Explanatory terms included in the top models for the dependent variable "P1 punished P2".
| Parameter | Estimate | Unconditional SE | Confidence Interval | Relative Importance |
|---|---|---|---|---|
| Intercept | -2.75 | 0.20 | (-3.14, -2.36) | |
| Country (India / USA) | -1.93 | 0.30 | (-2.52, -1.35) | 1.00 |
| Outcome | 1.00 | |||
| P2 stole no DI | 2.10 | 0.42 | (1.27, 2.93) | |
| P2 stole DI | 3.31 | 0.41 | (2.51, 4.12) | |
| Outcome x Country | 1.00 | |||
| P2 stole no DI | 2.40 | 0.67 | (1.09, 3.71) | |
| P2 stole DI | 2.10 | 0.64 | (0.85, 3.36) | |
| Equality ruined | -0.05 | 0.17 | (-0.69, 0.34) | 0.31 |
Estimates, unconditional standard errors, confidence intervals and relative importance for parameters included in the top models. Standard errors are unconditional, meaning that they incorporate model selection uncertainty. Outcome is a 3-level categorical variable: ‘P2 didn’t steal’ = player 2 did not steal; ‘P2 stole no DI’ = player 2 stole but this did not result in disadvantageous inequality for P1; and ‘P2 stole DI’ = player 2 stole and this resulted in in disadvantageous inequality for P1. For outcome, 'P2 didn’t steal' was the reference level. Estimates from the same model when the reference level for outcome is ' P2 stole no DI' presented in S3 Table).
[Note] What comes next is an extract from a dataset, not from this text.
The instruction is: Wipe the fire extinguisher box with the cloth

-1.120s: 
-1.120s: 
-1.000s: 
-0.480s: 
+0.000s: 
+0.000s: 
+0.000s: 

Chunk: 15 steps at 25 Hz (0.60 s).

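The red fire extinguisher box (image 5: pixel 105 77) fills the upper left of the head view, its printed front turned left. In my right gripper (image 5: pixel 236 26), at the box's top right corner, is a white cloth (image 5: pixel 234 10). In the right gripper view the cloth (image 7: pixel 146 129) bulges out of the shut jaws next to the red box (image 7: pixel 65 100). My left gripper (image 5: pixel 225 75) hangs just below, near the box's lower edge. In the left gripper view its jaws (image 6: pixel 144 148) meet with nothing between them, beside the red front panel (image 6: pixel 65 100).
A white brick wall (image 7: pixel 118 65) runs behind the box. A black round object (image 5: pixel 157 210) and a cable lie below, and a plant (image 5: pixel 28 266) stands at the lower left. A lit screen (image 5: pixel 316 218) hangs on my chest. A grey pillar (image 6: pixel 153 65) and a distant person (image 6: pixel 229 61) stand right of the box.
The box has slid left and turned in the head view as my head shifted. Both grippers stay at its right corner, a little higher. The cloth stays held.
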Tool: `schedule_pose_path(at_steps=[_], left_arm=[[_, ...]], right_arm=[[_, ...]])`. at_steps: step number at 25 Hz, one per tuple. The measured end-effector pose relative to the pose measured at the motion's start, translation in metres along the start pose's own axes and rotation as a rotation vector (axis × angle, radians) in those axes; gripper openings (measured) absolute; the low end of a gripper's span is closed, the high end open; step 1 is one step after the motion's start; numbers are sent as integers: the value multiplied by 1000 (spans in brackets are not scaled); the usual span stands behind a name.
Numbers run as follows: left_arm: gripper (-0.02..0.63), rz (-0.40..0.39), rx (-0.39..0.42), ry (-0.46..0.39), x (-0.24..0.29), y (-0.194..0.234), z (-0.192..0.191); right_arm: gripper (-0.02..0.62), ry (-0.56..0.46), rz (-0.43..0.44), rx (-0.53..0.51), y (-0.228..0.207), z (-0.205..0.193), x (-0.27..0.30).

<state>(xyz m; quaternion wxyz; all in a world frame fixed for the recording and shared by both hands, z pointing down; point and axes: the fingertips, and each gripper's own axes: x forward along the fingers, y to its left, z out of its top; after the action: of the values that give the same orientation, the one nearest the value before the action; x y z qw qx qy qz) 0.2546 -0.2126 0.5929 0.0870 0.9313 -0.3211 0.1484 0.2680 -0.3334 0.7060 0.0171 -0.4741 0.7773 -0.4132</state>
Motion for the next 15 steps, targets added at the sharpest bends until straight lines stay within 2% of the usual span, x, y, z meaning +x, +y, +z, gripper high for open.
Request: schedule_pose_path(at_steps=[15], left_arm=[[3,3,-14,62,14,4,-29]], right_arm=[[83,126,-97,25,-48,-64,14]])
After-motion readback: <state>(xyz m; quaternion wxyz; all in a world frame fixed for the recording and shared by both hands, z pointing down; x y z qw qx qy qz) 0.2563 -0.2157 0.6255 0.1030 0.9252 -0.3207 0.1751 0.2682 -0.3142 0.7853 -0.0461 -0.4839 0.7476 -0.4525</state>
Fig 1The proportion of P1 who punished when P2 didn’t steal (‘Didn’t steal’), P2 stole but the stealing did not result in disadvantageous inequality (‘Stole no DI’) or P2 stole and the outcome was disadvantageous inequality for P1 (‘Stole DI’).
Data are shown for players based in a) the USA and b) India. Error bars show the 95% binomial confidence intervals (Agresti-Coull method). Sample sizes for each condition are indicated in parentheses. Plots are generated from raw data.